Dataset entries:
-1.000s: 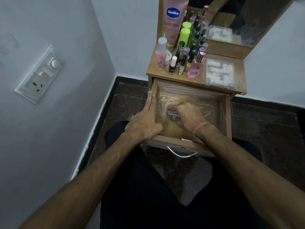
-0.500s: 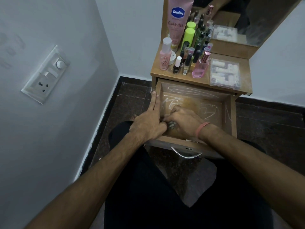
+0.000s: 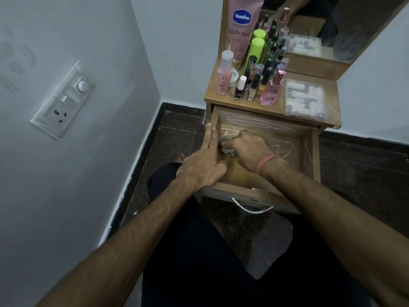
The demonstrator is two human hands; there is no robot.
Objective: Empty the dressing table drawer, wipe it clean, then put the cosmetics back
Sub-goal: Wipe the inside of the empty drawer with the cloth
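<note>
The drawer (image 3: pixel 308 156) stands pulled out and holds no cosmetics, so the emptying step looks done. The bottles and tubes crowd the dressing table top (image 3: pixel 276 107): the tall pink Vaseline tube (image 3: pixel 242 27), a lime-capped bottle (image 3: pixel 255 52), a pink perfume bottle (image 3: pixel 273 90), nail polishes (image 3: pixel 240 88), and a clear plastic box (image 3: pixel 305 99) of small items to the right. Wiping appears to be midway. Pale scribbled streaks mark the drawer floor at the back and right, and one inner side wall, while the patch near the front looks cleaner. Judging from this, the rest of the floor and the walls are left to wipe, and the whole putting-back step is not yet begun.

The right hand (image 3: pixel 247 149), a pink band (image 3: pixel 266 162) at its wrist, is curled closed over a small crumpled cloth (image 3: pixel 228 150), pressing it to the drawer floor near the left wall. The left hand (image 3: pixel 203 165) lies flat with fingers straight along the drawer's left edge, holding nothing, seemingly steadying it, and sits just beside the cloth.
</note>
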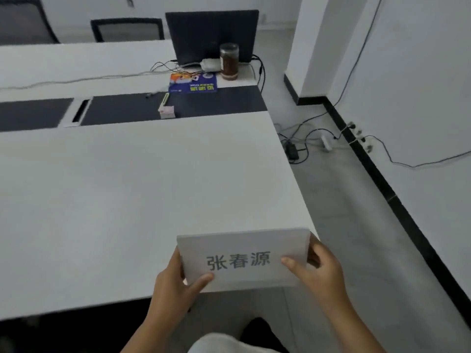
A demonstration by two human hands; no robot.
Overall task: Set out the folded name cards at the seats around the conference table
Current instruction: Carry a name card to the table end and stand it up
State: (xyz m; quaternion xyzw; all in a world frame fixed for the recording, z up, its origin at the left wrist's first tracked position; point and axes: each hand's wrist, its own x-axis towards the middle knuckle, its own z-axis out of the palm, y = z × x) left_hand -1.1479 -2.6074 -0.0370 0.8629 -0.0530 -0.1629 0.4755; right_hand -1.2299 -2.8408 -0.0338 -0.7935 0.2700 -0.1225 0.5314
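Gripping the name card (243,258) by both short ends, left hand (173,284) and right hand (318,271); long axis left-right, print facing me, above the conference table (127,200) corner.

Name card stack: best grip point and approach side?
Take the name card stack by its two short edges, one from each side, as the left hand and right hand do: thumbs on the printed face, fingers behind. It is wide, thin and floppy, so side pinches probably keep it flat and the print unhidden.

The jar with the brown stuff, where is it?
The jar stands at the far right end of the table, in front of the black screen and beside the blue booklet.
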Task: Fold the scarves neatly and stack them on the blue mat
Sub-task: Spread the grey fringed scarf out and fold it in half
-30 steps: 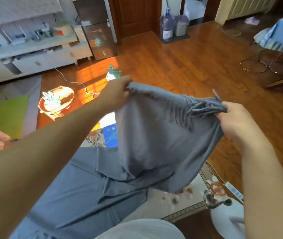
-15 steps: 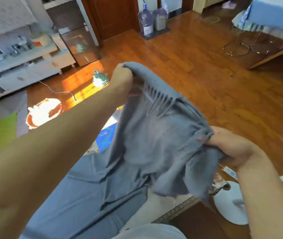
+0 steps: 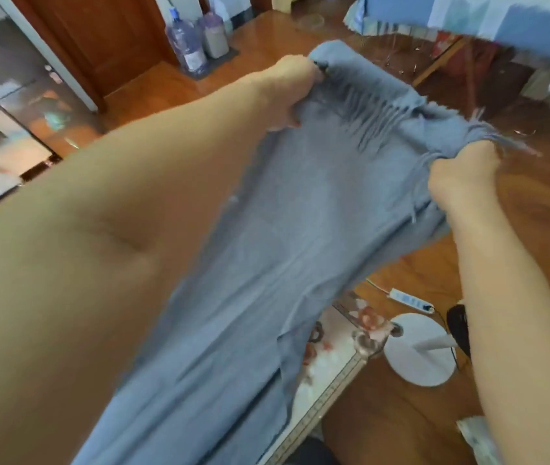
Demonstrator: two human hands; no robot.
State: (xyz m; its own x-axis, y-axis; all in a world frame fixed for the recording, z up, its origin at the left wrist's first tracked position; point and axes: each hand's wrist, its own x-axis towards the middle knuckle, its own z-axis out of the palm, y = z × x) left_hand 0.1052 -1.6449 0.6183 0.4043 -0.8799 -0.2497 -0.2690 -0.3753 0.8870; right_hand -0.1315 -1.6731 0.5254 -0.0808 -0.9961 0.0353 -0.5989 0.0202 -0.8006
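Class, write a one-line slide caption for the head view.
Left hand and right hand grip the grey fringed scarf stretched between them.

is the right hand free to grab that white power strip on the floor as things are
Probably not: the right hand grips the grey scarf, as does the left hand. The power strip lies unobstructed below.

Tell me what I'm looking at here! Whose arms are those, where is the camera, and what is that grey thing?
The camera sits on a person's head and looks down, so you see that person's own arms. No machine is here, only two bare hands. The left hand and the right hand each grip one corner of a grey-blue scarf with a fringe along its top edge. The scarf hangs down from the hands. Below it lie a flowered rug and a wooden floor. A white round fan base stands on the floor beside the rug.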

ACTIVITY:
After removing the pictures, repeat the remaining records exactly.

EXPECTED ANSWER:
-1.000s: 
-0.500s: 
+0.000s: 
The demonstrator is two human hands; there is no robot.
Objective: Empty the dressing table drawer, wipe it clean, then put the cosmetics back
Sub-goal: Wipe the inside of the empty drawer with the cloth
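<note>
The drawer (image 3: pixel 308 156) stands pulled out and holds no cosmetics, so the emptying step looks done. The bottles and tubes crowd the dressing table top (image 3: pixel 276 107): the tall pink Vaseline tube (image 3: pixel 242 27), a lime-capped bottle (image 3: pixel 255 52), a pink perfume bottle (image 3: pixel 273 90), nail polishes (image 3: pixel 240 88), and a clear plastic box (image 3: pixel 305 99) of small items to the right. Wiping appears to be midway. Pale scribbled streaks mark the drawer floor at the back and right, and one inner side wall, while the patch near the front looks cleaner. Judging from this, the rest of the floor and the walls are left to wipe, and the whole putting-back step is not yet begun.

The right hand (image 3: pixel 247 149), a pink band (image 3: pixel 266 162) at its wrist, is curled closed over a small crumpled cloth (image 3: pixel 228 150), pressing it to the drawer floor near the left wall. The left hand (image 3: pixel 203 165) lies flat with fingers straight along the drawer's left edge, holding nothing, seemingly steadying it, and sits just beside the cloth.
</note>
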A demonstration by two human hands; no robot.
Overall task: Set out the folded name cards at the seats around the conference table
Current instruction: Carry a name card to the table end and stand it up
State: (xyz m; quaternion xyzw; all in a world frame fixed for the recording, z up, its origin at the left wrist's first tracked position; point and axes: each hand's wrist, its own x-axis towards the middle knuckle, its own z-axis out of the palm, y = z × x) left_hand -1.1479 -2.6074 -0.0370 0.8629 -0.0530 -0.1629 0.4755; right_hand -1.2299 -2.8408 -0.0338 -0.7935 0.2700 -0.1225 0.5314
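Gripping the name card (243,258) by both short ends, left hand (173,284) and right hand (318,271); long axis left-right, print facing me, above the conference table (127,200) corner.

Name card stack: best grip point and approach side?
Take the name card stack by its two short edges, one from each side, as the left hand and right hand do: thumbs on the printed face, fingers behind. It is wide, thin and floppy, so side pinches probably keep it flat and the print unhidden.

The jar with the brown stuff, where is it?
The jar stands at the far right end of the table, in front of the black screen and beside the blue booklet.
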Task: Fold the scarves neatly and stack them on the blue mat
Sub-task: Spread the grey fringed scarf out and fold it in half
-30 steps: 
-15 steps: 
+0 steps: 
Demonstrator: two human hands; no robot.
State: (xyz m; its own x-axis, y-axis; all in a world frame fixed for the recording, z up, its origin at the left wrist's first tracked position; point and axes: each hand's wrist, its own x-axis towards the middle knuckle, its own z-axis out of the palm, y = z × x) left_hand 0.1052 -1.6449 0.6183 0.4043 -0.8799 -0.2497 -0.2690 -0.3753 0.8870; right_hand -0.1315 -1.6731 0.5254 -0.0808 -0.9961 0.0353 -0.5989 0.0202 -0.8006
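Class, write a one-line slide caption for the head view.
Left hand and right hand grip the grey fringed scarf stretched between them.

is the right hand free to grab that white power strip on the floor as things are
Probably not: the right hand grips the grey scarf, as does the left hand. The power strip lies unobstructed below.

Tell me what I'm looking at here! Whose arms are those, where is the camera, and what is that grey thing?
The camera sits on a person's head and looks down, so you see that person's own arms. No machine is here, only two bare hands. The left hand and the right hand each grip one corner of a grey-blue scarf with a fringe along its top edge. The scarf hangs down from the hands. Below it lie a flowered rug and a wooden floor. A white round fan base stands on the floor beside the rug.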

This concludes the answer to the exercise.